User:PDesenne
From Open Annotation Collaboration
Phil Desenne
Academic Technologies Senior Product Manager
Academic Technology Group, Harvard University
Use Case: Collaborative Annotation Tool & Common Collaborative Media Annotation Framework
Our group is involved in the development of several collaborative annotation tools for Harvard University's learning management system (LMS). The tools are available as web modules to all course websites – undergraduate and graduate – served through our LMS. We offer text, image, audio and video annotation tools that are used across all disciplines (humanities, science and social sciences). These are primarily pedagogical tools, used by faculty, instructors, teaching assistants and students, to emphasize close reading, detailed analysis, critiques and collaborative discussion of online digital content related to the course.
The annotation features of our currently deployed LMS tool versions are very basic – annotations are entered using simple text – with no interoperable or cross-referencing capabilities. For our next development phase we are planning to implement enhancements that would allow media rich annotations and cross-referencing annotations between media. Our intension is to incorporate annotation standards enabling interoperability and integrating common data exchange formats that would permit our tools to interface with other annotations tools, data services, bibliographical references, media archives, etc. We strongly believe that RDF is the right approach and one of the models that we are very interested in adopting is the OAC data model and ontology for describing the annotations.

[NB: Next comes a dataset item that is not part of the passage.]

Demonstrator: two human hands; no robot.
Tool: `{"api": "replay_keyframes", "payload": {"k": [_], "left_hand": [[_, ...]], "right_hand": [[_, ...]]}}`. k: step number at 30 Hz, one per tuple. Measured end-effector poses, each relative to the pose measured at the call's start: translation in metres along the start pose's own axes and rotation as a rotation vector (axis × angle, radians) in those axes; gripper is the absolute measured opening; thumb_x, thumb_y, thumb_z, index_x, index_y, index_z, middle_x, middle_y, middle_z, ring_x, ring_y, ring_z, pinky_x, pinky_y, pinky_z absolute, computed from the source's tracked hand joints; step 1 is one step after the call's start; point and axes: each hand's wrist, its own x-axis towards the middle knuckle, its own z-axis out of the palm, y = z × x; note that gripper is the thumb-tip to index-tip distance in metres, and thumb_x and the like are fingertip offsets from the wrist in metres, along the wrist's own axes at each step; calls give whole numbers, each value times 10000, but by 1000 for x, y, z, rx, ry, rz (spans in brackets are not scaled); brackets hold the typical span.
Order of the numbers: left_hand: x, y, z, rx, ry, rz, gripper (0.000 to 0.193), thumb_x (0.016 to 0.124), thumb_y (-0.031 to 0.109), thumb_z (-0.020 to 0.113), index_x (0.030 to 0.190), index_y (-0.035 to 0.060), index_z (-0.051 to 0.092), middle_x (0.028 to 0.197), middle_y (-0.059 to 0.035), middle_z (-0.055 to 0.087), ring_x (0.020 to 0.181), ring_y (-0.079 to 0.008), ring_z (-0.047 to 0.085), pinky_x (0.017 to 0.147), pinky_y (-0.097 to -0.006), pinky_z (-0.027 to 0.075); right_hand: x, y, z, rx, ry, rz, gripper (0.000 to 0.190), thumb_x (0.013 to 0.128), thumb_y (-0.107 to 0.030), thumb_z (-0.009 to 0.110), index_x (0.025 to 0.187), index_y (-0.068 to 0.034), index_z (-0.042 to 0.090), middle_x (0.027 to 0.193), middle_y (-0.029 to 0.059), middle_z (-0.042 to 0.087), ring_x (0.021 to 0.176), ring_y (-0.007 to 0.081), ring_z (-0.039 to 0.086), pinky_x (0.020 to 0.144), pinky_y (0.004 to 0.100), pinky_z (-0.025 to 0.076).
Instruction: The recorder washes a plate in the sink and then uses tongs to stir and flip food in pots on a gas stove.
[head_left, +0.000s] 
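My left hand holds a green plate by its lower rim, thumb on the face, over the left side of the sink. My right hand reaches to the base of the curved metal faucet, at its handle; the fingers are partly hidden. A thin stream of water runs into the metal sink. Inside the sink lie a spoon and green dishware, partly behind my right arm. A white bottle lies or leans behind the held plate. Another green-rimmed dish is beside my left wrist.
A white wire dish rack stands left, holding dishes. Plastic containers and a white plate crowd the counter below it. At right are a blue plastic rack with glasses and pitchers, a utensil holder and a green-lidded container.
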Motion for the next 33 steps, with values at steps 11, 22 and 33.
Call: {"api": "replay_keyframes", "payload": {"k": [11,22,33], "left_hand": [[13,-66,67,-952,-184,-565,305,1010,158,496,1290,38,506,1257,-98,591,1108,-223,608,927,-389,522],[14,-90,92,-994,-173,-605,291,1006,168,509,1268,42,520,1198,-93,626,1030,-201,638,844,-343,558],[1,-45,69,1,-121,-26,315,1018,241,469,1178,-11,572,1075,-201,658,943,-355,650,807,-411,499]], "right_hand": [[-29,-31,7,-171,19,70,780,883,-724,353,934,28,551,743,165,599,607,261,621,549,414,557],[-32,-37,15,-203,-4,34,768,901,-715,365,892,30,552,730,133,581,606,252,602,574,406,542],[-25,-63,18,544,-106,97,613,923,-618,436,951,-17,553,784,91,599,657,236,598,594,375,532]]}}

Parallel to the development of annotation tools for our LMS we are also leading a cross-institutional initiative, called the Common Collaborative Media Annotation Framework, to encourage development of collaborative media annotation tools using standards such as the ones described by OAC – or recommend the use of existing ones – and to promote scholarly annotations within pedagogical and research environments through online reference material, testimonials from scholars and real use-case examples. The framework will offer blueprint models for scholarly media annotation clients that will support text, image – 2D and 3D –, video, audio, map and spatial – geospatial and virtual space – annotations.